Digital Clusters for Windows NT

What are 99.9% PC/LAN server up-time and availability worth to you? More to the point, can you afford to bet your business on Windows NT?

Many companies have their LAN, databases, and all other business functions on NT systems. But companies such as financial institutions question whether NT is ready for prime-time, mission-critical applications. When you rely on computers for your accounting, product development, human resources management, data management, and now sales through the Internet, your systems must be operational 24 hours a day, seven days a week. Failure is not an option.

Clustering, which has been around in Unix and VMS for more than 10 years, is one technology for achieving near 99.9% server up-time. By letting you duplicate a mission-critical system, this technology guarantees availability, so you can bet your business on your OS.

Now clustering is coming to NT. Although this technology is not on the grand scale of its Unix or VMS predecessors, clustering offers functionality heretofore unknown to PC operating systems and represents a big step for NT toward availability worthy of those major-league, mission-critical enterprise applications. By having two computers instead of just one to support a task, you double your chances for meeting the goal of 99.9% server up-time.

Clustering 101
Before I get into the specifics of Digital's cluster solution, let me explain some clustering terminology: load balancing, primary server, failover (or secondary) server, failover, and failback. You can set up each server so that all five terms apply to it.

For example, suppose you use SQL Server for your accounting and order fulfillment departments and you have two databases that you want to protect by implementing a cluster. In a single-cluster environment (two servers), you can manually load balance--divide the work between the two servers--by installing SQL on both machines. Make one the accounting database's primary server--the system with principal ownership and management responsibility for a resource--and the other system the ordering database's primary server. Then, set up each system to have a primary disk (or disks) on the shared storage array (a chassis housing shared disk drives where cluster software stores and shunts data between systems). This disk will serve as the database device. So far, this configuration is no different from setting up two independent servers, except that the shared disks are on a subsystem physically connected to both servers.

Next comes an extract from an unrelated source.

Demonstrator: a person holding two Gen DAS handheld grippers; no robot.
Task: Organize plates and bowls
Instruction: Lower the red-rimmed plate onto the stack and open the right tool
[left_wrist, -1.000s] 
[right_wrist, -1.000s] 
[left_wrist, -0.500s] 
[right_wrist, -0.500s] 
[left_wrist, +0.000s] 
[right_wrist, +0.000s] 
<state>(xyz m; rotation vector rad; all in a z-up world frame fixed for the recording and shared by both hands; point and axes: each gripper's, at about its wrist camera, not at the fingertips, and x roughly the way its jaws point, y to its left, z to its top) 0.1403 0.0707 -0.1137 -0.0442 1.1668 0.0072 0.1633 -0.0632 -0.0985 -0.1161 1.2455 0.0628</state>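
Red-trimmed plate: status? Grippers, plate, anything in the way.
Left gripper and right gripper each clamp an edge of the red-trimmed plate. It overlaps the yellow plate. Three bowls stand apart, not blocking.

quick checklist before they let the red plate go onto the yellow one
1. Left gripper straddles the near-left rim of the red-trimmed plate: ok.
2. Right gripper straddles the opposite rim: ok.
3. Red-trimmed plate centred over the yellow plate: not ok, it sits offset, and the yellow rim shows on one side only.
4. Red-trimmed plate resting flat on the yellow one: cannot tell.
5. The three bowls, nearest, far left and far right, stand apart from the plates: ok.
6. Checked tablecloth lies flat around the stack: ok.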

Now, you set up the cluster by configuring each machine to be the other machine's failover (secondary) server--the system that will inherit ownership and responsibility for a resource--to the other. So when one system (the primary server) goes down, it will fail over--relocate cluster services or resources from the faulty system to the operational one. Its resources move to the failover server, and the service (such as a database) keeps running. When the primary server comes back online, the service will fail back--automatically migrate cluster resources from the failover server back to the primary server.

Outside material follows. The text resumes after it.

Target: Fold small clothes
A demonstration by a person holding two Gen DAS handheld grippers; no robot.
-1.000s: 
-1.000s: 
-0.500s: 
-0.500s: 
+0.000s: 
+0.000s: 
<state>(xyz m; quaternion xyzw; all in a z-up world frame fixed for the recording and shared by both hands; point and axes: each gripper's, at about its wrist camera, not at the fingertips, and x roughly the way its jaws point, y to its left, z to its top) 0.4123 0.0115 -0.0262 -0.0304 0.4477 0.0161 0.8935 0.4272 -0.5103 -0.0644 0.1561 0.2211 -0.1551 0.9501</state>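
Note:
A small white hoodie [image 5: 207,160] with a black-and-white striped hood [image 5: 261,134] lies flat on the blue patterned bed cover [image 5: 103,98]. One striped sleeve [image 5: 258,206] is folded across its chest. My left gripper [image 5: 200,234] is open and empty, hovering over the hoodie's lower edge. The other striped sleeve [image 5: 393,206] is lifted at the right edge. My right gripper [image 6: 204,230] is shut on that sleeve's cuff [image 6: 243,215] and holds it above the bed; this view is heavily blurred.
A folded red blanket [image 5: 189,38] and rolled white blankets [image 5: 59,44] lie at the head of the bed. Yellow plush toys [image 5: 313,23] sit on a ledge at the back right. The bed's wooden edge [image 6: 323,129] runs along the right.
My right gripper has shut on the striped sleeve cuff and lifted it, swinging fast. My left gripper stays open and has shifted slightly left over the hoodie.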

The failover server is not just a cold standby server (as with Novell): The server performs meaningful work and provides more than disk-mirroring or single-system availability through hot-swappable disks. The open architecture of both the software and the off-the-shelf hardware means that you have scaleability built in. You can add disk storage almost ad infinitum and functionality with more CPUs and peripherals such as printers and tape drives.

Digital's Configuration
Digital Clusters for Windows NT is two servers, a network connection, cluster software, and an external disk array with SCSI adapters. (Although the 1.0 product release supports hardware-based RAID, the Digital BA356 storage subsystem doesn't. A future product release will have a built-in RAID 5 controller. Also, version 1.0 does not support software-based RAID through NT.) A key feature of this clustering solution (Digital will contribute this feature to Microsoft's Wolfpack standard--Mark Smith explains Wolfpack in, "Closing In on Clusters," page 51) is that Digital's clustering can use off-the-shelf hardware for disks, network cards, and SCSI controllers.

Digital will officially support only its listed hardware (AlphaServer 1000, 1000A, 400, 2000, 2100, 2100A, 4100, Prioris ZX Pentium, Prioris ZX Pentium Pro, Prioris HX, Prioris XL), but the software works on other systems, too. You can use any two servers running NT Server 3.51 with Service Pack 4, but the clustered CPUs must be the same. You can't mix Intel with Alpha because of differences in how the NT File System (NTFS) handles file tags (information on permissions, groups, etc.) and page logs on Intel and RISC platforms. The two clustered systems don't have to be similarly configured (one can be a dual Pentium and the other a quad Pentium Pro), but on each machine, you have to install the same software (SQL Server, Oracle7 Workgroup Server, or any other application) you intend to fail over from one system to the other.

The disk array is a BA356, which is part of the Prioris kit you buy from Digital, without disk drives. This standard external storage chassis has a multichannel-capable, Fast and Wide, differential SCSI-2 backplaneyou can have as many SCSI channels on it as you have drives and controllers in your two servers. You can set up the disk array to be either in the middle of the SCSI chain between the two servers or at the end. Where you put the array depends on whether you leave the terminators installed and whether you use what Digital calls a trilink SCSI adapter. This adapter is a Y connector from the disk array to the two servers. You can order a standard cluster kit from Digital that comes with cables, terminators, and an Adaptec 2944W Fast and Wide differential SCSI-2 controller for each server.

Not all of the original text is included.